- Margan-e Qadim
- Coordinates: 39°09′05″N 44°57′23″E﻿ / ﻿39.15139°N 44.95639°E
- Country: Iran
- Province: West Azerbaijan
- County: Showt
- District: Qarah Quyun
- City: Marganlar

Population (2006)
- • Total: 747
- Time zone: UTC+3:30 (IRST)

= Margan-e Qadim =

Neighborhood in West Azerbaijan province, Iran

Margan-e Qadim (مرگن قديم) (Note: Also romanized as Margan-e Qadīm; also known as Margan) is a neighborhood in the city of Marganlar in Qarah Quyun District of Showt County, West Azerbaijan province, Iran.

==Demographics==
===Population===
At the time of the 2006 National Census, Margan-e Qadim's population was 747 in 157 households, when it was a village in Qarah Quyun-e Jonubi Rural District of the former Showt District in Maku County.

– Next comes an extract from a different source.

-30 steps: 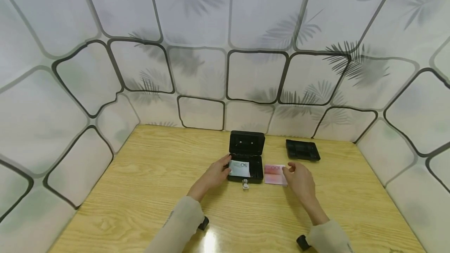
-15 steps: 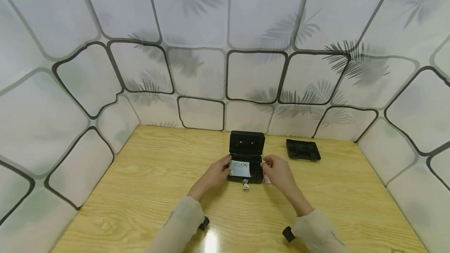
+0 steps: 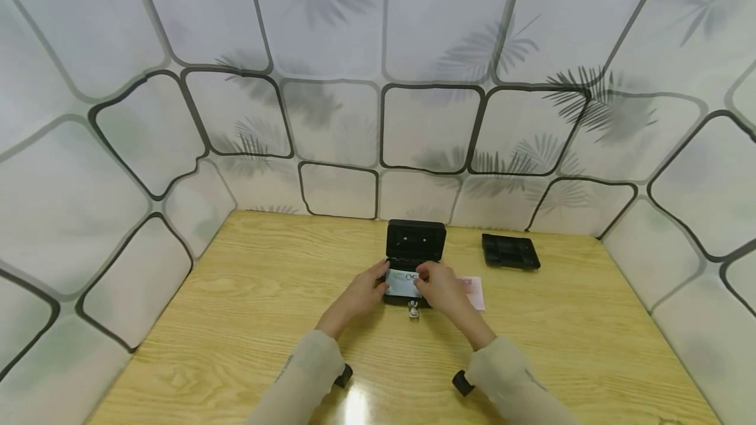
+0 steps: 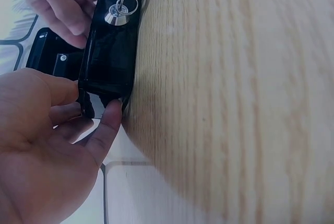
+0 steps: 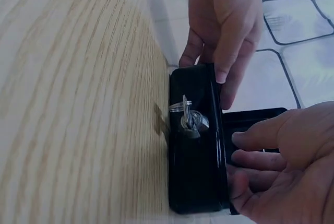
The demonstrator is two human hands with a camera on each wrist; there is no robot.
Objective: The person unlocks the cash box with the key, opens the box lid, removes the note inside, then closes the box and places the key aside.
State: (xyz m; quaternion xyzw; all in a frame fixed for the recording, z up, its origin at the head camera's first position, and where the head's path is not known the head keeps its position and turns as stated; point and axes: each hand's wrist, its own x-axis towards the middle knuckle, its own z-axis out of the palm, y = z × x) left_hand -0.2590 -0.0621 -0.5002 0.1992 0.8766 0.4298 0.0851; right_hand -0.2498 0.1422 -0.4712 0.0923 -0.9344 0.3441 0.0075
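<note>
Black cash box (image 3: 416,239) stands open on the table (image 3: 266,267), a tray (image 3: 510,252) apart to its right. The left hand (image 3: 366,290) grips the box's left side; the right hand (image 3: 447,288) reaches over it, its hold hidden. A pink note (image 3: 475,294) lies outside; a 50 note (image 3: 400,283) remains inside, apparently left to handle. Earlier the right hand covered the pink note; now it has moved to the 50 note

I note the raised lid (image 3: 416,239) blocks the black box (image 4: 108,51) from behind; left hand (image 3: 359,292) bars its left end, right hand (image 3: 444,288) overhangs its right half. Keys (image 5: 189,113) jut frontward. I could pass between lid and black tray (image 3: 510,252).
</note>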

In 2007, the district was separated from the county in the establishment of Showt County and the rural district was transferred to the new Qarah Quyun District. At the same time, the villages of Margan-e Azizabad, Margan-e Esmail Kandi, Margan-e Qadim, and Margan-e Vasat were merged to form the new city of Marganlar in the same district.